• [Activity]: Although the listing contains pictures, reproduce only its text, exactly as written.

• [Records for the exercise]:

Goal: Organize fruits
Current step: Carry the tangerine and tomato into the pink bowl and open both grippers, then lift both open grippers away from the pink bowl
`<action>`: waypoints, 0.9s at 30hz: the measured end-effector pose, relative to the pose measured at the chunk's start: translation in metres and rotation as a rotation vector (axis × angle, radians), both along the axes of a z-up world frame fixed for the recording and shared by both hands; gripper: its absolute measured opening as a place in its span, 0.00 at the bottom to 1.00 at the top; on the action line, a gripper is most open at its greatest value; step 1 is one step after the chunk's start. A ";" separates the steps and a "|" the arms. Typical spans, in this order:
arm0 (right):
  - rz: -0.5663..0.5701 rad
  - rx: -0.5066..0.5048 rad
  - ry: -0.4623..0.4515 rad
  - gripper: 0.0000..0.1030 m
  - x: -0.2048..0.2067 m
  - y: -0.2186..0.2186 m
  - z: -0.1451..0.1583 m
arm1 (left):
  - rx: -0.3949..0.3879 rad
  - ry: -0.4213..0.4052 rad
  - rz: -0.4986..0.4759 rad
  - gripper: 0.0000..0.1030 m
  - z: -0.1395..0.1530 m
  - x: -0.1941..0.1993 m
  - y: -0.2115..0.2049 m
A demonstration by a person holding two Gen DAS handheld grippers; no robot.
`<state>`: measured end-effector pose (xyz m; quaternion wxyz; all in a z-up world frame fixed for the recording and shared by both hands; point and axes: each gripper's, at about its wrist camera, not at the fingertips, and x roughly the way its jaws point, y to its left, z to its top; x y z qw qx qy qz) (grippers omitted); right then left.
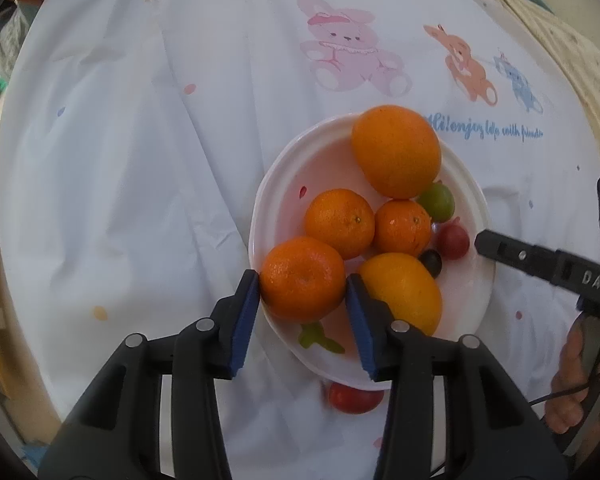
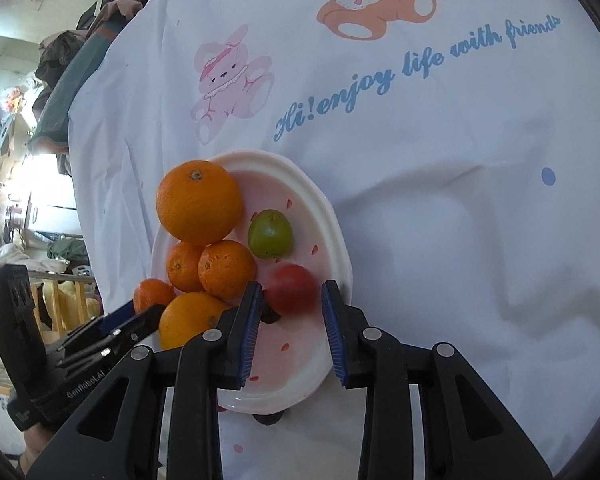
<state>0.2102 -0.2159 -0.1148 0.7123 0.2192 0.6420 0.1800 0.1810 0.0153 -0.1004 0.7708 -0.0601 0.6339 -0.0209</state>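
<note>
A white plate (image 1: 466, 196) holds a large orange (image 1: 396, 150), two mandarins (image 1: 339, 222), a yellow-orange fruit (image 1: 406, 290), a green fruit (image 1: 438, 200), a red fruit (image 1: 454, 242) and a dark grape (image 1: 431, 262). My left gripper (image 1: 302, 286) is shut on a third mandarin (image 1: 303, 278) at the plate's near edge. In the right wrist view my right gripper (image 2: 290, 312) is open over the plate (image 2: 332, 216), its pads either side of the red fruit (image 2: 292, 294), not touching. The green fruit (image 2: 270, 234) lies just beyond.
A red fruit (image 1: 354, 398) lies on the white printed cloth (image 1: 140, 160) just off the plate's near rim. The right gripper's finger (image 1: 540, 260) reaches in from the right. In the right wrist view, room clutter lies beyond the table's left edge (image 2: 76, 128).
</note>
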 end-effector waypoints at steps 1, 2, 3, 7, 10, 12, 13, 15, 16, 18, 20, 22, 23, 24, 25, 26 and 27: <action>-0.002 0.002 -0.002 0.45 0.000 0.000 0.001 | 0.033 0.003 0.000 0.64 0.000 0.000 -0.001; -0.007 0.011 -0.009 0.49 0.000 -0.001 0.003 | 0.079 -0.010 0.010 0.74 0.001 -0.001 -0.001; -0.012 0.017 -0.019 0.50 0.000 -0.002 0.005 | 0.081 -0.026 0.017 0.87 0.003 -0.002 0.000; -0.005 0.012 -0.051 0.50 0.000 0.000 0.014 | 0.048 -0.045 0.013 0.88 0.007 -0.003 0.002; -0.009 0.019 -0.052 0.50 0.001 0.000 0.015 | 0.055 -0.060 0.004 0.88 0.010 -0.003 0.000; -0.011 0.020 -0.049 0.50 0.001 0.000 0.017 | 0.061 -0.067 -0.005 0.88 0.011 -0.003 -0.001; -0.012 0.023 -0.057 0.50 0.001 -0.001 0.020 | 0.063 -0.072 -0.004 0.88 0.012 -0.004 0.000; -0.012 0.016 -0.081 0.50 0.000 -0.003 0.027 | 0.070 -0.080 -0.005 0.88 0.014 -0.005 0.000; -0.016 0.014 -0.089 0.50 0.000 -0.004 0.029 | 0.075 -0.083 -0.002 0.88 0.015 -0.005 0.000; -0.026 0.024 -0.094 0.51 -0.001 -0.006 0.033 | 0.072 -0.091 0.009 0.88 0.017 -0.007 0.003; -0.033 0.028 -0.098 0.52 -0.005 -0.008 0.037 | 0.067 -0.096 0.013 0.88 0.019 -0.008 0.005; -0.039 0.015 -0.112 0.54 -0.009 -0.010 0.042 | 0.065 -0.114 0.019 0.88 0.026 -0.010 0.008; -0.040 0.007 -0.119 0.55 -0.011 -0.011 0.044 | 0.063 -0.126 0.024 0.88 0.029 -0.011 0.009; -0.042 -0.002 -0.127 0.57 -0.014 -0.011 0.047 | 0.059 -0.137 0.029 0.88 0.033 -0.013 0.011; -0.043 -0.007 -0.134 0.59 -0.016 -0.012 0.051 | 0.055 -0.148 0.031 0.88 0.037 -0.014 0.011; -0.044 -0.007 -0.143 0.61 -0.020 -0.013 0.054 | 0.053 -0.165 0.033 0.88 0.043 -0.018 0.012; -0.043 -0.008 -0.149 0.62 -0.022 -0.013 0.057 | 0.051 -0.180 0.033 0.88 0.048 -0.021 0.013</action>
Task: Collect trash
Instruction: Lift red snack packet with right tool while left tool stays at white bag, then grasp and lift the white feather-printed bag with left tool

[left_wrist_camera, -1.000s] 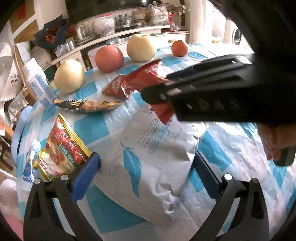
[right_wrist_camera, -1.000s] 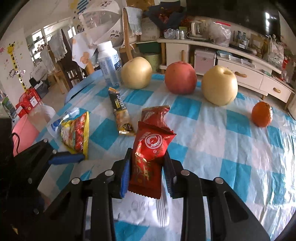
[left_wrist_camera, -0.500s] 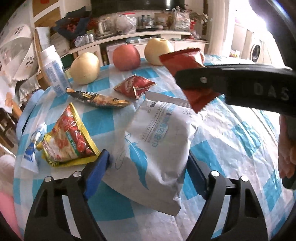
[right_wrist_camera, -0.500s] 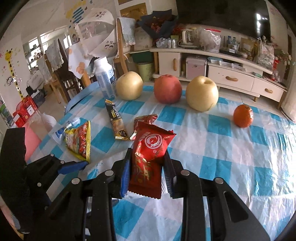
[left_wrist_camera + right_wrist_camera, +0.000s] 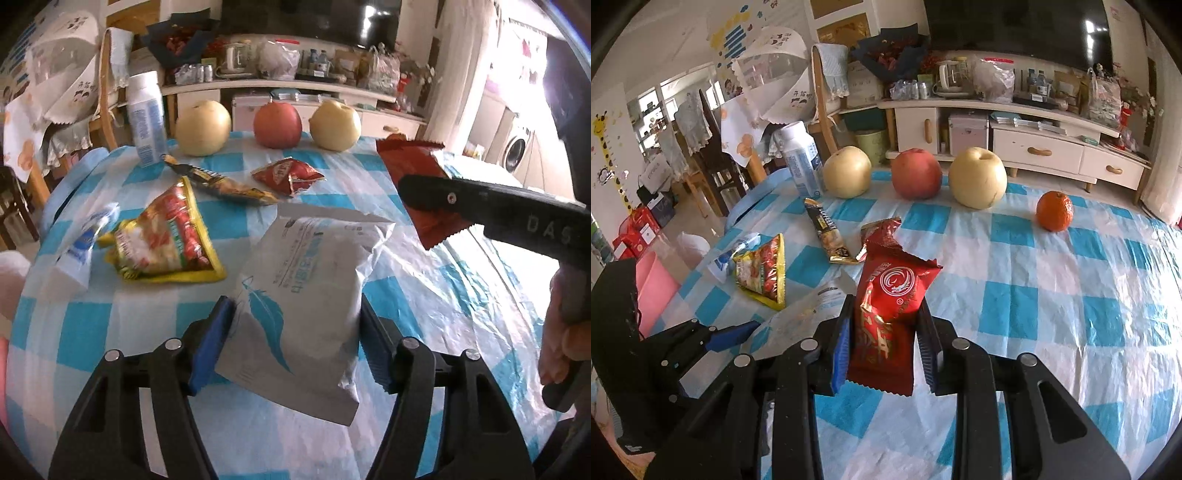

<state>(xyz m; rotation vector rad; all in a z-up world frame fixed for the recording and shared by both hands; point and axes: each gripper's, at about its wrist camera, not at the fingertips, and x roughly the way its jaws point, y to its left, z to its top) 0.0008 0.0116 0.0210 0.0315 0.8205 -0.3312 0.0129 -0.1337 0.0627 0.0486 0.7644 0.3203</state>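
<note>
My left gripper (image 5: 295,332) is shut on a grey-white plastic bag with a blue feather print (image 5: 310,288), its torn mouth pointing away from me. My right gripper (image 5: 886,343) is shut on a red snack wrapper (image 5: 890,314) and holds it above the table; the wrapper also shows in the left wrist view (image 5: 417,184), right of the bag's mouth. On the checked tablecloth lie a crumpled red wrapper (image 5: 288,175), a dark snack-bar wrapper (image 5: 221,182), a yellow-red snack packet (image 5: 166,236) and a white-blue sachet (image 5: 85,243).
Two pale pears (image 5: 847,176) (image 5: 977,177), a red apple (image 5: 916,173) and an orange (image 5: 1054,211) stand along the far side of the table. A white bottle (image 5: 799,162) stands at the far left. A pink bin (image 5: 655,291) stands beside the table's left edge.
Both grippers have risen and pulled back from the table. The right gripper carried the red wrapper from above the bag to the right of its mouth. The bag is lifted and more upright.
</note>
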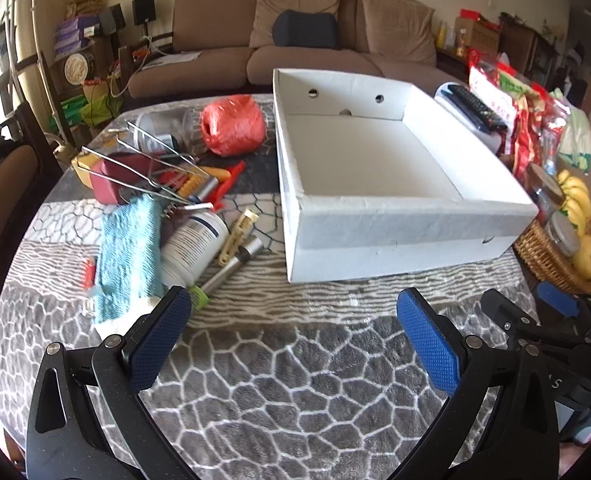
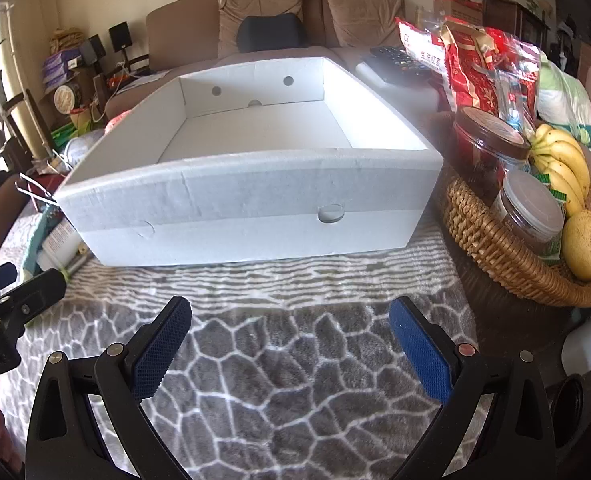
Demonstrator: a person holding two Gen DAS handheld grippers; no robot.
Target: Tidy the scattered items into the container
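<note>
Home living room: brown sofa (image 1: 303, 40) with cushions, speakers (image 1: 143, 9), fruit basket (image 2: 507, 248) on blanket-covered table (image 1: 295, 380).

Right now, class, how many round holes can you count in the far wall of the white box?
3: left hole, right hole, and a half-hidden one low between them, at the floor of the white box.

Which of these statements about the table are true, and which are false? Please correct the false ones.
1. The white cardboard box holds nothing. True.
2. The red ball of plastic twine lies inside the box. False: it lies on the grey patterned cloth, left of the box.
3. Both the left tongs and the right tongs are open and hold nothing. True.
4. The yellow bananas lie in a metal bowl. False: they lie in a woven wicker basket.
5. The teal knitted cloth lies right of the box. False: left.
</note>
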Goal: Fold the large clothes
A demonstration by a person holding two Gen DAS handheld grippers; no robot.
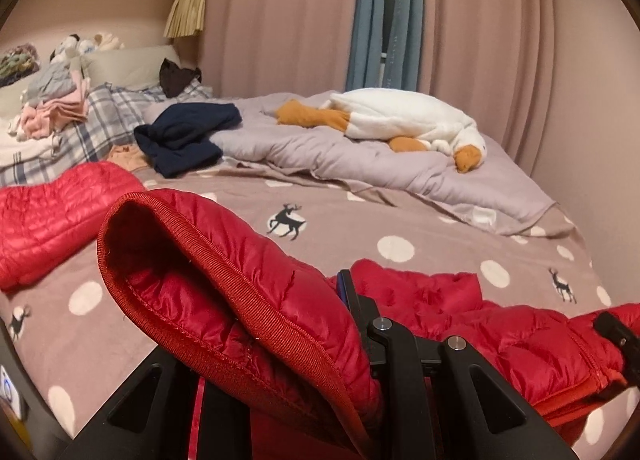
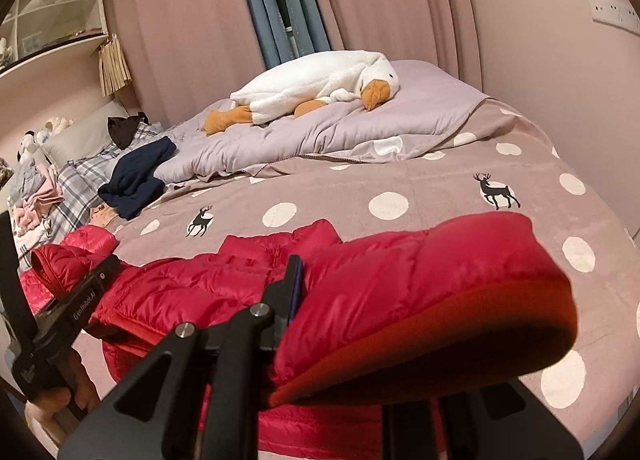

• [Answer]:
Goal: Organize fruits
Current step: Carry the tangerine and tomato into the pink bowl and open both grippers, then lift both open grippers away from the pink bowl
`<action>`: waypoints, 0.9s at 30hz: the measured end-effector pose, relative to the pose measured at the chunk's start: translation in metres and rotation as a rotation vector (axis × angle, radians), both along the axes of a z-up world frame fixed for the recording and shared by both hands; gripper: its absolute measured opening as a place in its span, 0.00 at the bottom to 1.00 at the top; on the action line, a gripper is most open at its greatest value; step 1 is one step after the chunk's start. A ";" separates the steps and a "|" the arms. Typical spans, in this order:
arm0 (right):
  - rz: -0.5663..0.5701 rad
  - rx: -0.5066..0.5048 rad
  - ry: -0.4623..0.4515 rad
  - gripper: 0.0000..0.1030 m
  - x: -0.2048..0.2067 m
  - y: -0.2186..0.2186 m
  - z: -0.1451..0.1583 m
arm1 (left):
  - rx: -0.3949..0.3879 rad
  - ry: -0.4213..0.4052 rad
  - rz: -0.4986..0.4759 rad
  - gripper: 0.0000..0.1030 m
  - z: -0.1395..0.1530 m
  - x: -0.1941..0.1993 m
  - y: -0.2115..0.2049 m
A demonstration by a person holding two Gen DAS handheld grippers; no robot.
`<state>`: measured end-effector pose (xyz m; quaternion wxyz; all in a z-up world frame fixed for the recording and shared by both hands; point and axes: each gripper's, at about its wrist camera, not at the fingertips, and x roughly the way its jaws point, y to its left, z to its top; x y z qw qx qy qz) (grippers omitted); right then left.
<state>0.2102 -0.2159 -0.1148 0.7123 0.2192 0.6420 0.1800 0.1810 0.0153 -0.1004 0.7708 -0.0601 0.6339 -0.0209</state>
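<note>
A white plate (image 1: 466, 196) holds a large orange (image 1: 396, 150), two mandarins (image 1: 339, 222), a yellow-orange fruit (image 1: 406, 290), a green fruit (image 1: 438, 200), a red fruit (image 1: 454, 242) and a dark grape (image 1: 431, 262). My left gripper (image 1: 302, 286) is shut on a third mandarin (image 1: 303, 278) at the plate's near edge. In the right wrist view my right gripper (image 2: 290, 312) is open over the plate (image 2: 332, 216), its pads either side of the red fruit (image 2: 292, 294), not touching. The green fruit (image 2: 270, 234) lies just beyond.
A red fruit (image 1: 354, 398) lies on the white printed cloth (image 1: 140, 160) just off the plate's near rim. The right gripper's finger (image 1: 540, 260) reaches in from the right. In the right wrist view, room clutter lies beyond the table's left edge (image 2: 76, 128).
</note>
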 end-effector waypoints at steps 1, 2, 3, 7, 10, 12, 13, 15, 16, 18, 20, 22, 23, 24, 25, 26 and 27: <action>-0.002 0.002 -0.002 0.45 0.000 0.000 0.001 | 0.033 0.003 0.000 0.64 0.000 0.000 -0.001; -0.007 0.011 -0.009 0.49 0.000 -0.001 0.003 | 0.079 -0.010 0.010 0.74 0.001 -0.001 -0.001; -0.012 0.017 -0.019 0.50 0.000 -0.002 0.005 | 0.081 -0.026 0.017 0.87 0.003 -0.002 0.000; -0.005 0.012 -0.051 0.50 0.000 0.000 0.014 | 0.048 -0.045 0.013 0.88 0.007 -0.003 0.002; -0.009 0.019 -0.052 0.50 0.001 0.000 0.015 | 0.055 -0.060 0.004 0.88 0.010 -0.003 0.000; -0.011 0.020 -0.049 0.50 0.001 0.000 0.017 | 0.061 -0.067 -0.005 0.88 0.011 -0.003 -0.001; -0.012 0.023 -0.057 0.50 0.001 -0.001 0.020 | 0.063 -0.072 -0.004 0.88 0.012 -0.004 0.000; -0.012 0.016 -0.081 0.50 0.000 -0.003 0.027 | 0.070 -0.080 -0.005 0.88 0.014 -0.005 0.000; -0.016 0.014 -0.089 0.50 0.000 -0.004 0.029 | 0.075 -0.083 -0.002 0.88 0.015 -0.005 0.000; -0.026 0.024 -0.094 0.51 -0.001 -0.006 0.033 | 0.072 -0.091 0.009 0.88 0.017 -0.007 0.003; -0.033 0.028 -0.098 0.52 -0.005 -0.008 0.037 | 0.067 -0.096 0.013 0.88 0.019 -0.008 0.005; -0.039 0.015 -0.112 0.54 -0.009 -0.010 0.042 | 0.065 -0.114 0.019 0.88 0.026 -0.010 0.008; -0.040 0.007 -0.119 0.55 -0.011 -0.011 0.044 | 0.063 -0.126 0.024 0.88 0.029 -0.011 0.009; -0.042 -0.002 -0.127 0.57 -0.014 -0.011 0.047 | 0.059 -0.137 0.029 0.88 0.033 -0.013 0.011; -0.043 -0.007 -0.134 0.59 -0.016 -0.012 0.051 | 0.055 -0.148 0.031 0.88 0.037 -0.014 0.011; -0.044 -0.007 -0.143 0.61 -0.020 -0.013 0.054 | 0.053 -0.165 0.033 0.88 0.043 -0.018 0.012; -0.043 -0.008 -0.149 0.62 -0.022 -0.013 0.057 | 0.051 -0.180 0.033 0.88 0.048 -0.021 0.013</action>
Task: Collect trash
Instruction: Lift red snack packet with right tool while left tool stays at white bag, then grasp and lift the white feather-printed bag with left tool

[left_wrist_camera, -1.000s] 
[right_wrist_camera, -1.000s] 
[left_wrist_camera, -0.500s] 
[right_wrist_camera, -0.500s] 
[left_wrist_camera + right_wrist_camera, +0.000s] 

<state>(xyz m; rotation vector rad; all in a z-up world frame fixed for the recording and shared by both hands; point and axes: each gripper's, at about its wrist camera, not at the fingertips, and x roughly the way its jaws point, y to its left, z to its top) 0.0008 0.0116 0.0210 0.0315 0.8205 -0.3312 0.0129 -0.1337 0.0627 0.0486 0.7644 0.3203</state>
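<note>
My left gripper (image 5: 295,332) is shut on a grey-white plastic bag with a blue feather print (image 5: 310,288), its torn mouth pointing away from me. My right gripper (image 5: 886,343) is shut on a red snack wrapper (image 5: 890,314) and holds it above the table; the wrapper also shows in the left wrist view (image 5: 417,184), right of the bag's mouth. On the checked tablecloth lie a crumpled red wrapper (image 5: 288,175), a dark snack-bar wrapper (image 5: 221,182), a yellow-red snack packet (image 5: 166,236) and a white-blue sachet (image 5: 85,243).
Two pale pears (image 5: 847,176) (image 5: 977,177), a red apple (image 5: 916,173) and an orange (image 5: 1054,211) stand along the far side of the table. A white bottle (image 5: 799,162) stands at the far left. A pink bin (image 5: 655,291) stands beside the table's left edge.
Both grippers have risen and pulled back from the table. The right gripper carried the red wrapper from above the bag to the right of its mouth. The bag is lifted and more upright.
</note>
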Demonstrator: a person holding two Gen DAS handheld grippers; no robot.
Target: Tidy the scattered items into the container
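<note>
Home living room: brown sofa (image 1: 303, 40) with cushions, speakers (image 1: 143, 9), fruit basket (image 2: 507, 248) on blanket-covered table (image 1: 295, 380).

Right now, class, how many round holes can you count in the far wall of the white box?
3: left hole, right hole, and a half-hidden one low between them, at the floor of the white box.

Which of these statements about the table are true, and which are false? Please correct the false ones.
1. The white cardboard box holds nothing. True.
2. The red ball of plastic twine lies inside the box. False: it lies on the grey patterned cloth, left of the box.
3. Both the left tongs and the right tongs are open and hold nothing. True.
4. The yellow bananas lie in a metal bowl. False: they lie in a woven wicker basket.
5. The teal knitted cloth lies right of the box. False: left.
</note>
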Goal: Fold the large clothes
A demonstration by a person holding two Gen DAS handheld grippers; no robot.

The answer to this exercise has been written out completely.